> _Instructions to follow_:
Transcribe the listing below in full, keeping every line exactly as it is.

> _Source data_:
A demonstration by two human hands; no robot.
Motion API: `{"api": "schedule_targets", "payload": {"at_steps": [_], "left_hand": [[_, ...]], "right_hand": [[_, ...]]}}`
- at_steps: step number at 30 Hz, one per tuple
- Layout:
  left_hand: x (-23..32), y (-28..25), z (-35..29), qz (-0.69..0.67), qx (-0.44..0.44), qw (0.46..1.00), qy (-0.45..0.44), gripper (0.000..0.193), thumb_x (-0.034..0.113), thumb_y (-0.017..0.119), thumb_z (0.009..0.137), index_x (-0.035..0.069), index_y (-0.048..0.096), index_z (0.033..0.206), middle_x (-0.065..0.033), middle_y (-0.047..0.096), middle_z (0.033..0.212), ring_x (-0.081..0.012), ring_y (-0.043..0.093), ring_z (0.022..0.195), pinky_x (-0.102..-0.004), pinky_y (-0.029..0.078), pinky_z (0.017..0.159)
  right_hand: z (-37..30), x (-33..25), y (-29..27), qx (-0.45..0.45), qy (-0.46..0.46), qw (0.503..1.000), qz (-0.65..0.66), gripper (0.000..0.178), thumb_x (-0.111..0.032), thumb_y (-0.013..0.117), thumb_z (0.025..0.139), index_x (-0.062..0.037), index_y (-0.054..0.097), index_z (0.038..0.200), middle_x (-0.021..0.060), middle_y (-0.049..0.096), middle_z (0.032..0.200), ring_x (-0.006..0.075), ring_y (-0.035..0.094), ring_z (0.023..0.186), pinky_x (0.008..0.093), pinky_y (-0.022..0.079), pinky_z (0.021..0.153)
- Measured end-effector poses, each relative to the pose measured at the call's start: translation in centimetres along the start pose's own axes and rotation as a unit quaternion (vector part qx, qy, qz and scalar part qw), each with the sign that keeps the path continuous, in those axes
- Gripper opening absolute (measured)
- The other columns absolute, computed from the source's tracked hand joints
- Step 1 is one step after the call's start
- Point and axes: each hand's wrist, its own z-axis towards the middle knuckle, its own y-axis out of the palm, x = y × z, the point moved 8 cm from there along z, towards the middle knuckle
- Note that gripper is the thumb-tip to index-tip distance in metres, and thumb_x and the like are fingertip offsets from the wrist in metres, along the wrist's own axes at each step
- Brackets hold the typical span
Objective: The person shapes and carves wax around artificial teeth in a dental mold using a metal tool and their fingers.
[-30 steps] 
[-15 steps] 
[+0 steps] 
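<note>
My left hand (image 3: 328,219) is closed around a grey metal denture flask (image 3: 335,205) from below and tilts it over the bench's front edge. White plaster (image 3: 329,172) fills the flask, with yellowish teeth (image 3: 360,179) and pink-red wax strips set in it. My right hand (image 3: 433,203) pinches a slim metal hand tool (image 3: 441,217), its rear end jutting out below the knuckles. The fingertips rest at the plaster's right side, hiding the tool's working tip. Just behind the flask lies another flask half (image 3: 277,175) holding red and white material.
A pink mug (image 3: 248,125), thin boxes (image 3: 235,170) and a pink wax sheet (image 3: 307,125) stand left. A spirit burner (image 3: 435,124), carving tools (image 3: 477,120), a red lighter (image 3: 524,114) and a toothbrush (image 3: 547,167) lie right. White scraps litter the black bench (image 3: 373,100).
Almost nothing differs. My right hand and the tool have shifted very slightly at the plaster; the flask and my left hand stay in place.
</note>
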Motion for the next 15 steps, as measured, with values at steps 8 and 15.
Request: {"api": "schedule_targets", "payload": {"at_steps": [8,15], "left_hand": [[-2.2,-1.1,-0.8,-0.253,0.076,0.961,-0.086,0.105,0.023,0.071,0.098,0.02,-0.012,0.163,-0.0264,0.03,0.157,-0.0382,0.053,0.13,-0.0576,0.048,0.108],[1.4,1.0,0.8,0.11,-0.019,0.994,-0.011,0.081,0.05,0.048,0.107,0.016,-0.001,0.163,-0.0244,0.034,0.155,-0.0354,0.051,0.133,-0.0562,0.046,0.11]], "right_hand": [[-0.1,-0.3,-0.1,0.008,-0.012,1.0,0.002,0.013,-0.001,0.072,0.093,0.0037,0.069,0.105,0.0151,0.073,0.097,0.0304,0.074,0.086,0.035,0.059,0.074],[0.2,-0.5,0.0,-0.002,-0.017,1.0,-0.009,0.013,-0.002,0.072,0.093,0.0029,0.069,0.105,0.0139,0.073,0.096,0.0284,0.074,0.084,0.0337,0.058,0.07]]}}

> _Exercise response_:
A demonstration by two human hands; no robot.
Motion API: `{"api": "schedule_targets", "payload": {"at_steps": [_], "left_hand": [[_, ...]], "right_hand": [[_, ...]]}}`
- at_steps: step number at 30 Hz, one per tuple
- Layout:
  left_hand: x (-23..32), y (-28..25), z (-35..29), qz (-0.69..0.67), qx (-0.44..0.44), qw (0.46..1.00), qy (-0.45..0.44), gripper (0.000..0.193), thumb_x (-0.034..0.113), thumb_y (-0.017..0.119), thumb_z (0.009..0.137), index_x (-0.035..0.069), index_y (-0.048..0.096), index_z (0.033..0.206), middle_x (-0.065..0.033), middle_y (-0.047..0.096), middle_z (0.033..0.212), ring_x (-0.081..0.012), ring_y (-0.043..0.093), ring_z (0.022..0.195), pinky_x (-0.102..-0.004), pinky_y (-0.029..0.078), pinky_z (0.017..0.159)
  right_hand: z (-37..30), x (-33..25), y (-29..27), qx (-0.45..0.45), qy (-0.46..0.46), qw (0.503..1.000), qz (-0.65..0.66), gripper (0.000..0.178), thumb_x (-0.111..0.032), thumb_y (-0.013..0.117), thumb_z (0.025..0.139), index_x (-0.062..0.037), index_y (-0.054..0.097), index_z (0.038..0.200), middle_x (-0.021..0.060), middle_y (-0.049..0.096), middle_z (0.032..0.200), ring_x (-0.006..0.075), ring_y (-0.035..0.094), ring_z (0.023..0.186), pinky_x (0.008..0.093), pinky_y (-0.022..0.079), pinky_z (0.021..0.153)
- Measured end-effector poses, each relative to the pose measured at the call's start: translation in centimetres along the start pose's own axes and rotation as a unit quaternion (vector part qx, qy, qz and scalar part qw), each with the sign that keeps the path continuous, in those axes
- Gripper opening absolute (measured)
- The other columns absolute, computed from the source's tracked hand joints
- Step 1 is one step after the call's start
- Point and axes: each hand's wrist, its own z-axis towards the middle knuckle, its own y-axis out of the palm, x = y × z, the point moved 8 cm from there along z, towards the middle knuckle
- Note that gripper is the thumb-tip to index-tip distance in metres, and thumb_x and the like are fingertip offsets from the wrist in metres, along the wrist's own axes at each step
- Brackets hold the typical span
Objective: The person shapes and carves wax around artificial teeth in a dental mold using a metal tool and their fingers.
[-30 steps] 
[-15 steps] 
[+0 steps] 
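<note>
My left hand (image 3: 328,219) is closed around a grey metal denture flask (image 3: 335,205) from below and tilts it over the bench's front edge. White plaster (image 3: 329,172) fills the flask, with yellowish teeth (image 3: 360,179) and pink-red wax strips set in it. My right hand (image 3: 433,203) pinches a slim metal hand tool (image 3: 441,217), its rear end jutting out below the knuckles. The fingertips rest at the plaster's right side, hiding the tool's working tip. Just behind the flask lies another flask half (image 3: 277,175) holding red and white material.
A pink mug (image 3: 248,125), thin boxes (image 3: 235,170) and a pink wax sheet (image 3: 307,125) stand left. A spirit burner (image 3: 435,124), carving tools (image 3: 477,120), a red lighter (image 3: 524,114) and a toothbrush (image 3: 547,167) lie right. White scraps litter the black bench (image 3: 373,100).
Almost nothing differs. My right hand and the tool have shifted very slightly at the plaster; the flask and my left hand stay in place.
</note>
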Motion for the next 15 steps, as measured, with values at steps 8 and 15.
Request: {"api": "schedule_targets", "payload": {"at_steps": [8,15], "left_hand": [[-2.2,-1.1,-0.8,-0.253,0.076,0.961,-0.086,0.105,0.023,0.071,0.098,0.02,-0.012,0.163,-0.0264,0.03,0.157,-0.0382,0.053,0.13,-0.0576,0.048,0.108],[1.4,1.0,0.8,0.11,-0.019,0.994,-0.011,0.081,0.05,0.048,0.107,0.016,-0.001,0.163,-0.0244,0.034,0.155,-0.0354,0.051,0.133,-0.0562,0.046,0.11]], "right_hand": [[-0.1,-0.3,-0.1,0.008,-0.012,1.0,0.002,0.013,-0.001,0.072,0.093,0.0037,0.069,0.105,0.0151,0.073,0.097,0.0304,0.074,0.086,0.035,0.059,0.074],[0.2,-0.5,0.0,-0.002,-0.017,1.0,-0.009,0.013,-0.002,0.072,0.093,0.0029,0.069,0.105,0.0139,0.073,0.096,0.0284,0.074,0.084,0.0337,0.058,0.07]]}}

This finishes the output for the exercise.